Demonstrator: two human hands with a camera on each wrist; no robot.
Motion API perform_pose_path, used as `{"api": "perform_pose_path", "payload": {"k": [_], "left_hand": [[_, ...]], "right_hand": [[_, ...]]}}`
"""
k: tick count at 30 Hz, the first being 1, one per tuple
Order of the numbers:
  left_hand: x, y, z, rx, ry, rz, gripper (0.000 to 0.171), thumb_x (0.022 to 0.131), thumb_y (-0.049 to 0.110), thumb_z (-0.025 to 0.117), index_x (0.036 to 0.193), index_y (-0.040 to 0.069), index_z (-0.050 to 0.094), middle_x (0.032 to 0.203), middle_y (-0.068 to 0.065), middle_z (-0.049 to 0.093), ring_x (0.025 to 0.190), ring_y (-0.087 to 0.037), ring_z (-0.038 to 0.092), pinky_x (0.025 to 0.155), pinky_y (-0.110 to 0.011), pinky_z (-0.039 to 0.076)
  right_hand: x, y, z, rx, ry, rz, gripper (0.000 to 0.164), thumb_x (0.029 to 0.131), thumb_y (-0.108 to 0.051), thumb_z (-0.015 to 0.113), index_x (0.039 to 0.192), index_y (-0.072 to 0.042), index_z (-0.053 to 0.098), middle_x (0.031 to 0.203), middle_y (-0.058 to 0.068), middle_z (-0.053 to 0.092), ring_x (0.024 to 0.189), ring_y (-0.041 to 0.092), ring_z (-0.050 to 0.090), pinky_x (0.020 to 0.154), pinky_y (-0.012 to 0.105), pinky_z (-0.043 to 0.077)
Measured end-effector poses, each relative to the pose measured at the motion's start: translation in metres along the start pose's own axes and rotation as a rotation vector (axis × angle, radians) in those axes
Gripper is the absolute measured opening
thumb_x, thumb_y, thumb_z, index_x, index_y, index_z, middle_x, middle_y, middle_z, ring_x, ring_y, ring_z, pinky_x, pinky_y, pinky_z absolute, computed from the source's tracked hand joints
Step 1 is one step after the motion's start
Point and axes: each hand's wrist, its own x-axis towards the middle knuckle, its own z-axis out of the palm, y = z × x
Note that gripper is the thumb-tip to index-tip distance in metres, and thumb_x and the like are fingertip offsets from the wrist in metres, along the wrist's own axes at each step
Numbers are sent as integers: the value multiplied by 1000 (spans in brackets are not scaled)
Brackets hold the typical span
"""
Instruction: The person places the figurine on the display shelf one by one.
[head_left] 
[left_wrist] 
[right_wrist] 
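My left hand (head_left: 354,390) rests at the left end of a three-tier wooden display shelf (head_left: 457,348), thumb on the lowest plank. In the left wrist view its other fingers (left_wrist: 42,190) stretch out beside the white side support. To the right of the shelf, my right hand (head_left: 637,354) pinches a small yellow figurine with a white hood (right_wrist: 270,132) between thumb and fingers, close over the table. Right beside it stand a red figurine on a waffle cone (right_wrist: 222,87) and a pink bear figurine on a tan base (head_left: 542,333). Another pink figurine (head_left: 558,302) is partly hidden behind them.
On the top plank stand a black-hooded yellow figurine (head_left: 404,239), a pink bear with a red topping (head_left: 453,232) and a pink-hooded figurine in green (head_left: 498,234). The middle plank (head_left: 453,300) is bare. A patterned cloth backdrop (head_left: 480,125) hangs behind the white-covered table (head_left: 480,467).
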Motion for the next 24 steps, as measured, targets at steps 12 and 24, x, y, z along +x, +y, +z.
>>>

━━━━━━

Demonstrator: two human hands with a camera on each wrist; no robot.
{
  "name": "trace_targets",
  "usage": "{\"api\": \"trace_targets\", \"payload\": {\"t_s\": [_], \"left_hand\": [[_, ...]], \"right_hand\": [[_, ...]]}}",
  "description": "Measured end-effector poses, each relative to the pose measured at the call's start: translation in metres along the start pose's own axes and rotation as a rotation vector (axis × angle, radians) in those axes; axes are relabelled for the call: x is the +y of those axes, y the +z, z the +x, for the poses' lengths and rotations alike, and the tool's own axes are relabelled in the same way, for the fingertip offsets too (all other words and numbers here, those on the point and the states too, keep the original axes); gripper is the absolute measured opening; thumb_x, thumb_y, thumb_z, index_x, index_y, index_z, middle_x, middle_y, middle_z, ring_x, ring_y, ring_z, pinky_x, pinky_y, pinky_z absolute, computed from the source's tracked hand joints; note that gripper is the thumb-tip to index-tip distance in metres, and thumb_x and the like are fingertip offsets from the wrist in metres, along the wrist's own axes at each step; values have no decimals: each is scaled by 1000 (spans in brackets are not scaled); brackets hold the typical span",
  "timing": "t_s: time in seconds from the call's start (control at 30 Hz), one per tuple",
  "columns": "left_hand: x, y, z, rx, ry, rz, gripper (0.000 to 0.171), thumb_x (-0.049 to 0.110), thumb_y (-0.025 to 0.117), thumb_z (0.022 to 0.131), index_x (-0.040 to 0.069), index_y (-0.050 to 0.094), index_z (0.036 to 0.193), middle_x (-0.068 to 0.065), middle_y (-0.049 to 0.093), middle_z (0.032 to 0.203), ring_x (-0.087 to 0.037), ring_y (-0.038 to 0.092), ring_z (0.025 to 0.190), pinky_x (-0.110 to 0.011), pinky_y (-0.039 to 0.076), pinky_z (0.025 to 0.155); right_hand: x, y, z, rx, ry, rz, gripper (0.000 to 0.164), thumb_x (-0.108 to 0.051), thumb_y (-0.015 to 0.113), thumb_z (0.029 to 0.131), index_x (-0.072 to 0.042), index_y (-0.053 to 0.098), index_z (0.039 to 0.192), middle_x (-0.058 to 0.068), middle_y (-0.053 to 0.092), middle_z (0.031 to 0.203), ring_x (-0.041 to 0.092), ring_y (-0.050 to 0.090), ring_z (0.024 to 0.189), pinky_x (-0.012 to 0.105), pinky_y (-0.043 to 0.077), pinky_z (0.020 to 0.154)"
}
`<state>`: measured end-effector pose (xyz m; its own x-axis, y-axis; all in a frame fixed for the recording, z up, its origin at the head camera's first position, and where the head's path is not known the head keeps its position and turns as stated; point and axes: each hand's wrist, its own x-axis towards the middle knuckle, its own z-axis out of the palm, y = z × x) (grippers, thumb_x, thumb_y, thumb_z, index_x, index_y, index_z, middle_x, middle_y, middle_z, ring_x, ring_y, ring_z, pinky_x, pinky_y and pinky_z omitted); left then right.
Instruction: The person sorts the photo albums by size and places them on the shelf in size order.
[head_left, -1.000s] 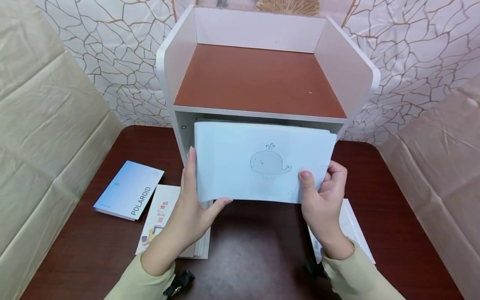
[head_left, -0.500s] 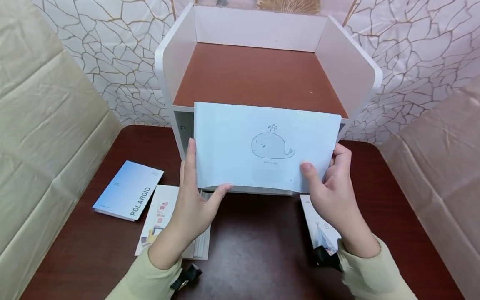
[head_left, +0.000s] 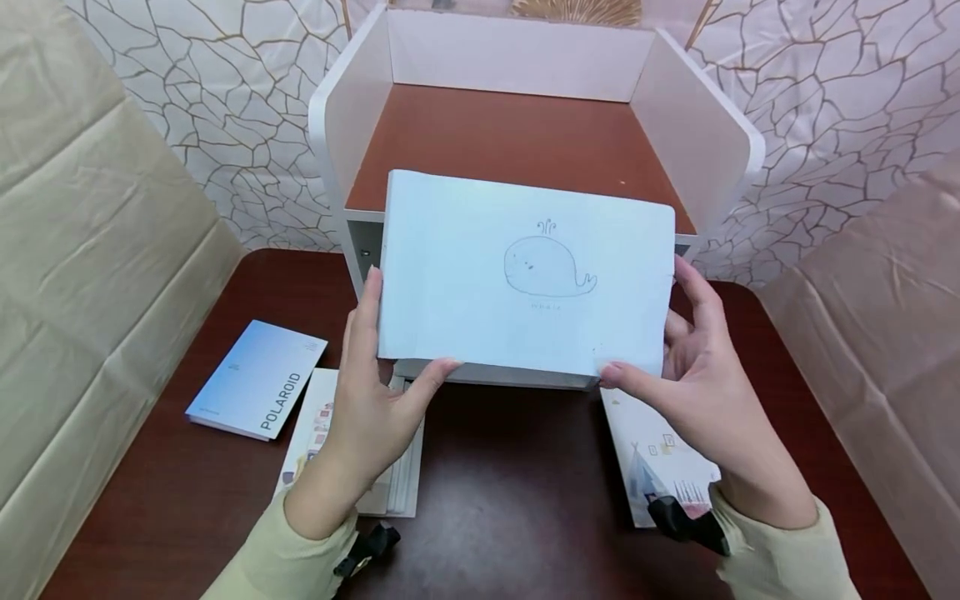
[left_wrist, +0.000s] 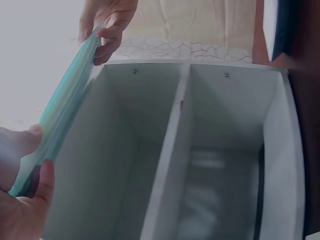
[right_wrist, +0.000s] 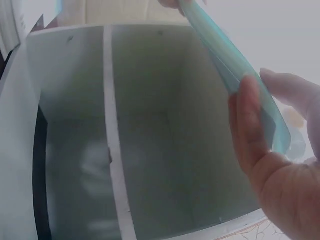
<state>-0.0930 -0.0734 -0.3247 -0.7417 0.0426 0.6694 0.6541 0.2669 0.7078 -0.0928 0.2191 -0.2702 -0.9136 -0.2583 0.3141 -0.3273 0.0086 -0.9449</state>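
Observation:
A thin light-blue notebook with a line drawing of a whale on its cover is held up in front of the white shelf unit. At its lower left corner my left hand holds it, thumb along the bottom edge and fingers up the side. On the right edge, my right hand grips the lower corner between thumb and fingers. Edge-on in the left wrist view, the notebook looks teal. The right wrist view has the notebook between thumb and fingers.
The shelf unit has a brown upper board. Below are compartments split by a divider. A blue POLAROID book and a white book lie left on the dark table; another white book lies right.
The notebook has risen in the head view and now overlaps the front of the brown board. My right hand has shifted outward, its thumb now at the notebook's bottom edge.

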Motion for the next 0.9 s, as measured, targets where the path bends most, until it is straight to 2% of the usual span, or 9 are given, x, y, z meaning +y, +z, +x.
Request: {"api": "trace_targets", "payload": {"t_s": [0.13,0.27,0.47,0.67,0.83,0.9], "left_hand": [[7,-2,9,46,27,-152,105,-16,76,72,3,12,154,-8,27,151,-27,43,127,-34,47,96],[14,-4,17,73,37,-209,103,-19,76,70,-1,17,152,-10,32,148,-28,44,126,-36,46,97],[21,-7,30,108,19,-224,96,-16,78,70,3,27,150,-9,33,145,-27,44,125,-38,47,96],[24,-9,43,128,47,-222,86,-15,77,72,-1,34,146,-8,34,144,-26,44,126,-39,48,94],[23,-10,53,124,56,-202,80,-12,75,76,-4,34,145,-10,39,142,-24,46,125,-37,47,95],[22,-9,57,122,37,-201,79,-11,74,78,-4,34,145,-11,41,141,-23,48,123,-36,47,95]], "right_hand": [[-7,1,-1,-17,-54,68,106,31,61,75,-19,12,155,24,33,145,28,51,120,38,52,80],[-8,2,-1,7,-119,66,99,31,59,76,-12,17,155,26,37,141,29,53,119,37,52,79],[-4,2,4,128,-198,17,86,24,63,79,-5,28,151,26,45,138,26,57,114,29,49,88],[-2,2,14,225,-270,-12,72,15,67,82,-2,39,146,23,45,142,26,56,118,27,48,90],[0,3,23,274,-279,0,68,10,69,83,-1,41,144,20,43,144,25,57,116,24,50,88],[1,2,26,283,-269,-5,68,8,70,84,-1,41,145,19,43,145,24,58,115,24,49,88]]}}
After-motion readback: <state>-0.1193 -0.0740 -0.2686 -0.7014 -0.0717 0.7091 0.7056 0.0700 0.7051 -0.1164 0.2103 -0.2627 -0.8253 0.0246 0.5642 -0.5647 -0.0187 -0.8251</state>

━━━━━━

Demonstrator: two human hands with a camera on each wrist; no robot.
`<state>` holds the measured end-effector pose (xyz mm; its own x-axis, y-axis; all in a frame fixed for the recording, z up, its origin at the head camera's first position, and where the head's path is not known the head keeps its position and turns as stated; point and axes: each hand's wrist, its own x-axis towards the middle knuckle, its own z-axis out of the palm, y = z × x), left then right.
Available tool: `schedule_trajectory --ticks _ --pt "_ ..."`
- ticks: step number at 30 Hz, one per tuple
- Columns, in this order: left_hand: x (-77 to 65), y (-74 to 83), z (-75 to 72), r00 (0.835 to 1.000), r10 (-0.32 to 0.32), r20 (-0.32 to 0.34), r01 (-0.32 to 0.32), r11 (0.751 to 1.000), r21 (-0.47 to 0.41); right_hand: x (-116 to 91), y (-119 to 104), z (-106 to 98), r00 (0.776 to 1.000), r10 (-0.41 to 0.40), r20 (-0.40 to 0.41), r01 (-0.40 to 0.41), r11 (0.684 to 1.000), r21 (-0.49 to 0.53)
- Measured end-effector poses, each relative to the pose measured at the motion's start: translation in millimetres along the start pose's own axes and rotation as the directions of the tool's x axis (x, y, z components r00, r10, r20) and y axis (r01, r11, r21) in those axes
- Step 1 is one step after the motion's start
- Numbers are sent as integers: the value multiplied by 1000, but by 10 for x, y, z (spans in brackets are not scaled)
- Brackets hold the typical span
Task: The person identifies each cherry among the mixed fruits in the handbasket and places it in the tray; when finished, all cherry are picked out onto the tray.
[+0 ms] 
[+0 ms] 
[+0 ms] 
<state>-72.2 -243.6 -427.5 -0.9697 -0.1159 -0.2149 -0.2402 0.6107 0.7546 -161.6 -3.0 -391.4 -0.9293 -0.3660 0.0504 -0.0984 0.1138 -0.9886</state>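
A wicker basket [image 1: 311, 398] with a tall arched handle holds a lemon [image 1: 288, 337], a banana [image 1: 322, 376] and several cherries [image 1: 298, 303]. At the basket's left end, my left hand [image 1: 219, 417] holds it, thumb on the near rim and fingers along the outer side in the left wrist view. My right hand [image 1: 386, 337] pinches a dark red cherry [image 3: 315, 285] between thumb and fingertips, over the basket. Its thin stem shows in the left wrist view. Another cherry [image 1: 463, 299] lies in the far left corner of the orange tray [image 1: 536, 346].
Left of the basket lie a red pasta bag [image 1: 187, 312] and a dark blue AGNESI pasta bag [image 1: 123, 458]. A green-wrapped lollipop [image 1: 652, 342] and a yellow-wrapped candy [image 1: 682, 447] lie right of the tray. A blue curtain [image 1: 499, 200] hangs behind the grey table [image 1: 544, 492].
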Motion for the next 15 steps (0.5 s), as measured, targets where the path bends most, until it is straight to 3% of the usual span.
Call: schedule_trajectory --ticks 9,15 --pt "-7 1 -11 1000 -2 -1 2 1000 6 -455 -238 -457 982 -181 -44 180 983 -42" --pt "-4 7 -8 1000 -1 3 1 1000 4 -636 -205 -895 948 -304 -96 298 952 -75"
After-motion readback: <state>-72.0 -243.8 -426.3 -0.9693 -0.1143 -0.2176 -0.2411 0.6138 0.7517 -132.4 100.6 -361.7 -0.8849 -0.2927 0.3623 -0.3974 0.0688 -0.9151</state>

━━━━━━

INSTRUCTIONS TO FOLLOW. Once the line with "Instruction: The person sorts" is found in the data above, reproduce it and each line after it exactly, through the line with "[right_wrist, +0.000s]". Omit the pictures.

YOUR SOLUTION.
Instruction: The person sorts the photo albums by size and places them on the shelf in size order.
[head_left, -1.000s] 
[head_left, -0.500s] 
[head_left, +0.000s] 
[left_wrist, +0.000s] 
[right_wrist, +0.000s] 

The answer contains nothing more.